MR MOORE (continuing):

The heroin trial was not bad science or poor science or half-baked science, as the Daily Telegraph suggested. In fact, it was the Daily Telegraph that described this Assembly as "half-backed". They called us "half-backed" because they made a spelling mistake in their own editorial. There they are describing us as "half-backed" when they are such a "half-backed" paper themselves, a half-baked paper themselves, that they made a spelling mistake and added a "c". I do not think they are half-backed; they are fully-backed by Rupert Murdoch and all his money.

Mr Temporary Deputy Speaker, it seems to me that when we are looking at the broad drug strategy in terms of illicit drugs and licit drugs we must ensure that we use a harm minimisation approach. (Extension of time granted) Somebody senior at the Canberra Times said to me the other day that on my tombstone, if he ever has a say in it, these words should appear: "Michael Moore made it harder to smoke tobacco and easier to smoke cannabis.

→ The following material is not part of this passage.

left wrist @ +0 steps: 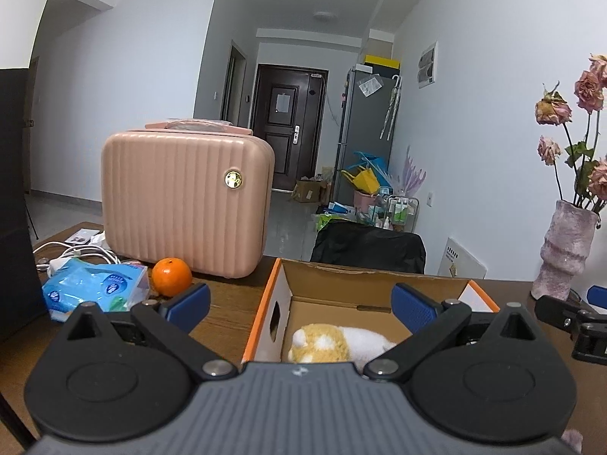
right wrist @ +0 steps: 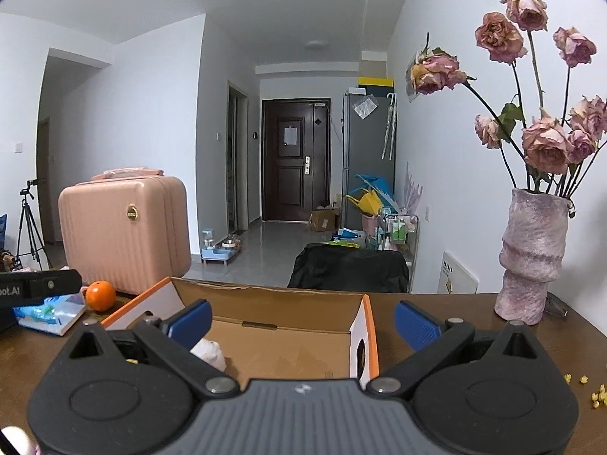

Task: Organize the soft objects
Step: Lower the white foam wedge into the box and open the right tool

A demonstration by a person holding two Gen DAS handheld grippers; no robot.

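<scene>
An open cardboard box with orange edges sits on the wooden table. Inside it lies a yellow and white plush toy, partly hidden by my left gripper's body. My left gripper hangs open just above the box's near left part, nothing between its blue pads. In the right wrist view the same box lies below my right gripper, which is open and empty. A white-pink soft thing peeks from behind its left finger inside the box.
A pink ribbed suitcase stands at the back left, with an orange and a blue tissue pack before it. A pink vase of dried roses stands at the right. Yellow crumbs lie on the table's right side.
</scene>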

Michael Moore made it harder to be born and easier to die". Whilst I recognised the humour of what he was saying, in that case I was able to explain. I sometimes have difficulty in explaining what is consistent about my policy in terms of my approach to drugs when I appear to make it harder for people to smoke tobacco on the one hand but easier for people who smoke cannabis or use heroin. I do not intend to make it easier for those people, Mr Temporary Deputy Speaker. What is consistent about the approach is that it is a harm minimisation approach. The first and foremost goal of such an approach is to reduce the harm associated with the use of whatever the substance is, whether it is alcohol, tobacco, heroin, ecstasy or cannabis. That is the goal that will give us a consistent approach and will give us improved health outcomes, measured in terms of morbidity and mortality and other broad health measurements and outcomes that are set out in the Ottawa Charter.

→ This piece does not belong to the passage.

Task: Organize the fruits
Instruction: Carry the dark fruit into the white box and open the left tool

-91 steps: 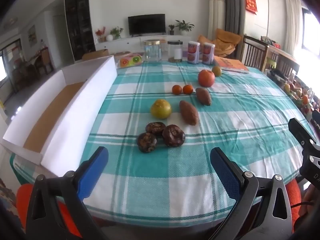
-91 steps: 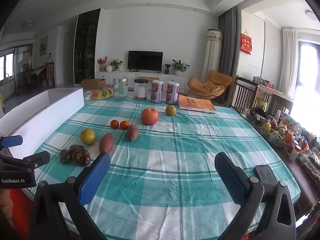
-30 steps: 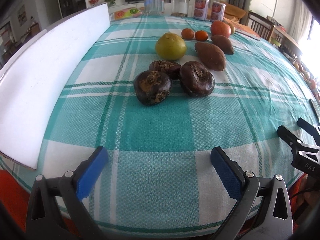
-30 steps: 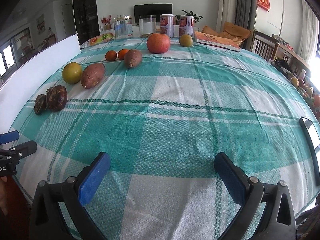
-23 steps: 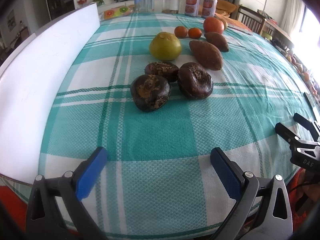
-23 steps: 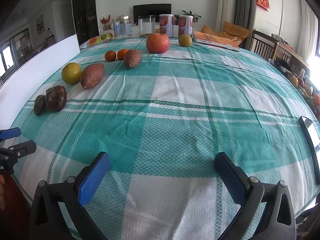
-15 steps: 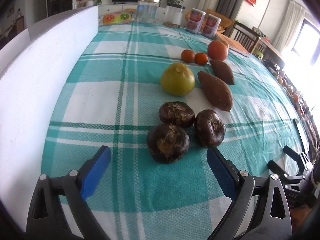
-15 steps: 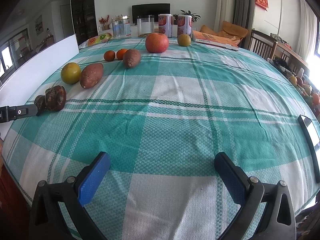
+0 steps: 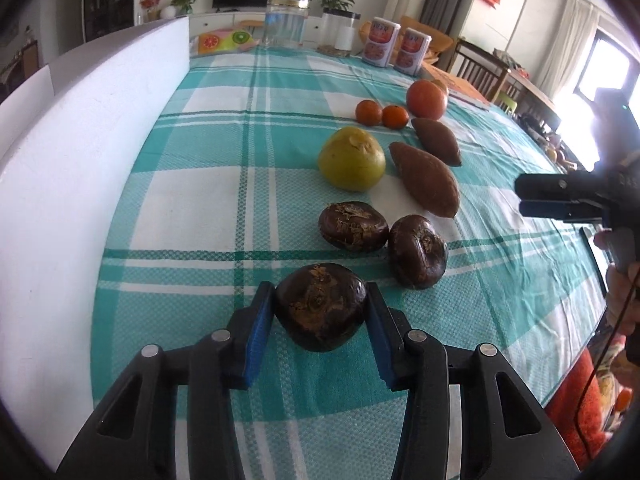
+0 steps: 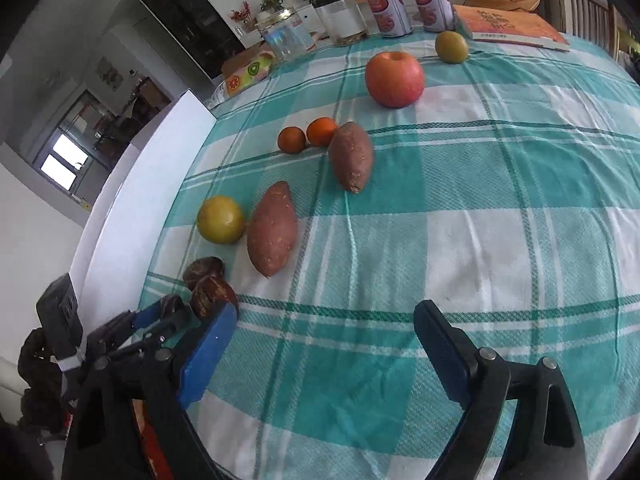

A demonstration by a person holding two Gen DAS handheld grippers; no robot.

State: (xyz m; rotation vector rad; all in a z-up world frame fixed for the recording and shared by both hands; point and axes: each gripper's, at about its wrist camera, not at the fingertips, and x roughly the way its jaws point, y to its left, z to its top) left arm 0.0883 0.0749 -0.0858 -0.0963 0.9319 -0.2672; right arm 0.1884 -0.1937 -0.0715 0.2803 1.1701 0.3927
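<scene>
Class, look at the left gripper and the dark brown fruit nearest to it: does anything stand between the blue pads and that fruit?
Nothing visible does. The dark brown fruit sits directly between the left gripper's closing jaws, with its two neighbouring dark fruits lying clear beyond it.

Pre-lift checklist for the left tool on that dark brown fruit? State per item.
1. Nearest dark fruit centred between the left tool pads: ok.
2. Grip firm: cannot tell; jaws closing, pads at its sides.
3. Fruit clear of the other two dark fruits: ok, gap visible.
4. Right tool out of the way: ok, closing on nothing, off to the side.
5. White box beside the fruit: ok.
6. Box interior free: cannot tell, hidden by its wall.
</scene>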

I have with me a press release put out by Wayne Berry, MLA, Leader of the Opposition and ACT Labor. He says that his party now are going to have no more to do with the heroin trial because it is time the ACT Assembly focused on issues that we can affect rather than those we cannot, and he says the same about euthanasia. I think we can affect this issue. It is just a matter, as far as I am concerned, of the heroin trial having been postponed for a short while. Of course we can affect it. I am not a quitter the way Wayne Berry is. He clearly is going to be a quitter on this issue and on the euthanasia issue, and we will talk about that a bit tomorrow. I am not a quitter. I will keep going at it. I must say that I am very surprised that Wayne Berry has decided to be a quitter. It is not something that I ever perceived about him before, but there it is in black and white and I do not know what else to think about it.

Mr Temporary Deputy Speaker, the Prime Minister, in appointing his task force to look at drug strategy, has made a most strange decision. The Ministerial Council on Drug Strategy was appointed to consider the very issue that he is considering. They have spent huge sums of money. They have an agreed position from right around Australia, with just a few adjustments to the edges. Where they have not got an agreed position, they have taken a vote and have a majority view. The Prime Minister seems to think that he can appoint a couple of senior public servants from his own bureaucracy to deliver what he wants, so that he can be seen to do something to cover up for his own bungles.